If the subject report could not be filed without unreasonable effort or expense and the registrant seeks relief pursuant to Rule 12b-25(b), the following should be completed. (Check box if appropriate.)

 

☐      (a)  

The reason described in reasonable detail in Part III of this form could not be eliminated without unreasonable effort or expense;

 

  (b)  

The subject annual report, semi-annual report, transition report on Form 10-K, Form 20-F, Form 11-K, Form N-SAR or Form N-CSR, or portion thereof, will be filed on or before the fifteenth calendar day following the prescribed due date; or the subject quarterly report or transition report on Form 10-Q or subject distribution report on Form 10-D, or portion thereof, will be filed on or before the fifth calendar day following the prescribed due date; and

 

  (c)   The accountant’s statement or other exhibit required by Rule 12b-25(c) has been attached if applicable.

 

 

PART III

NARRATIVE

State below in reasonable detail why Forms 10-K, 20-F, 11-K, 10-Q, 10-D, N-SAR, N-CSR, or the transition report or portion thereof, could not be filed within the prescribed time period.

comScore, Inc. (“comScore” or the “Company”) is unable to file its Quarterly Report on Form 10-Q for the quarter ended September 30, 2016 because it requires additional time to prepare its financial statements included therein.

As previously disclosed, in the Company’s Current Report on Form 8-K on September 12, 2016 (the “Restatement 8-K”), the Audit Committee (the “Audit Committee”) of the comScore Board of Directors (the “Board”), in consultation with management, concluded that (i) the Company’s consolidated financial statements for the quarters ended September 30, 2015, June 30, 2015 and March 31, 2015 included in the Company’s Quarterly Reports on Form 10-Q, (ii) the Company’s consolidated financial statements for the years ended December 31, 2014 and 2013 included in the Company’s Annual Reports on Form 10-K (including the interim periods within those years) and (iii) the Company’s preliminary unaudited condensed consolidated financial statements for the quarters and year ended December 31, 2015 included as an exhibit to the Company’s Current Report on Form 8-K furnished on February 17, 2016, should no longer be relied upon due to certain misstatements described therein.

The Company is working toward filing its restated consolidated financial statements as soon as practicable as well as the Company’s unfiled Annual Report on Form 10-K for the year ended December 31, 2015 and Quarterly Reports on Form 10-Q for the quarters ended March 31, 2016, June 30, 2016 and September 30, 2016 (the “Reports”).

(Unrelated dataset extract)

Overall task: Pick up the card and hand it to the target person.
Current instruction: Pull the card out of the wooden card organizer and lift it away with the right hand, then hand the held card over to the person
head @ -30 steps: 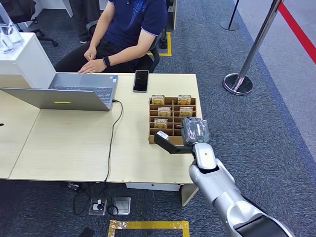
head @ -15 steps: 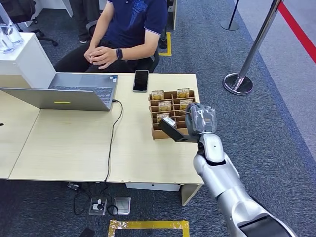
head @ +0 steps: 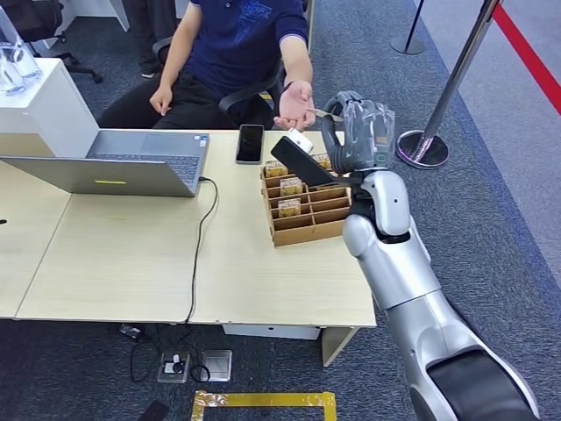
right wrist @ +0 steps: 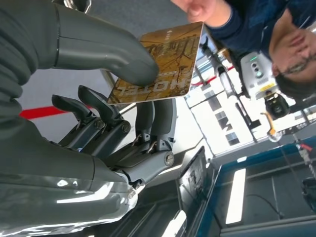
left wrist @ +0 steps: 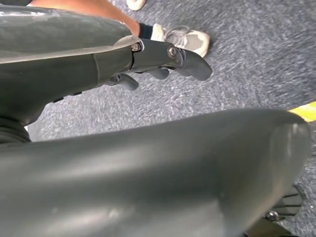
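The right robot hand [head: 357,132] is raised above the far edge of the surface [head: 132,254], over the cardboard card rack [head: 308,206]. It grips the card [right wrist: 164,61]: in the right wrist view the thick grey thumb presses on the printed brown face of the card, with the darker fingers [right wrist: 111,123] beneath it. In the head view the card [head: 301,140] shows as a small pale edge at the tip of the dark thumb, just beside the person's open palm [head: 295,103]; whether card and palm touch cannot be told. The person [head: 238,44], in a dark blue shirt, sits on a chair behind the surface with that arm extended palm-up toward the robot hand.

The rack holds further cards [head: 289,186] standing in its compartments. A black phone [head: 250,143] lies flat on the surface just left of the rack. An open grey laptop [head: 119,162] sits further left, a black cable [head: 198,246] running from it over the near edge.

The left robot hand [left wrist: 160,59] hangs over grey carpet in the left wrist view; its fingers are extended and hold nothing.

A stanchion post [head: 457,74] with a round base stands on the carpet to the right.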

At this time, however, the Company cannot predict with certainty when the preparation of those prior period restated financial statements, as well as the Reports including the Company’s financial statements, will be completed. However, the Company is committed to addressing the issues identified, and to re-establishing timely financial reporting as soon as practicable.

 

 

PART IV

OTHER INFORMATION

 

(1)  Name and telephone number of person to contact in regard to this notification

 

Christiana L. Lin        (703)       438-2000
(Name)        (Area Code)       (Telephone Number)

 

(2)  Have all other periodic reports required under Section 13 or 15(d) of the Securities Exchange Act of 1934 or Section 30 of the Investment Company Act of 1940 during the preceding 12 months or for such shorter period that the registrant was required to file such report(s) been filed? If the answer is no, identify report(s).    ☐  Yes    ☒  No

 

     Quarterly Report on Form 10-Q for the quarter ended June 30, 2016

 

     Quarterly Report on Form 10-Q for the quarter ended March 31, 2016

 

     Annual Report on Form 10-K for the year ended December 31, 2015

 

(3)  Is it anticipated that any significant change in results of operations from the corresponding period for the last fiscal year will be reflected by the earnings statements to be included in the subject report or portion thereof?    ☒  Yes    ☐  No

If so, attach an explanation of the anticipated change, both narratively and quantitatively, and, if appropriate, state the reasons why a reasonable estimate of the results cannot be made.

A discussion of the estimated effects of the errors with respect to the non-monetary transactions contributing to the need for restatement described above is set forth in Item 4.02 of the Restatement 8-K and is incorporated by reference herein. The restated consolidated financial statements will reflect additional accounting adjustments in addition to those described in the Restatement 8-K that may arise as a result of the efforts described therein; at this time, the Company does not plan to provide further updates regarding any such additional adjustments until the restated consolidated financial statements are filed.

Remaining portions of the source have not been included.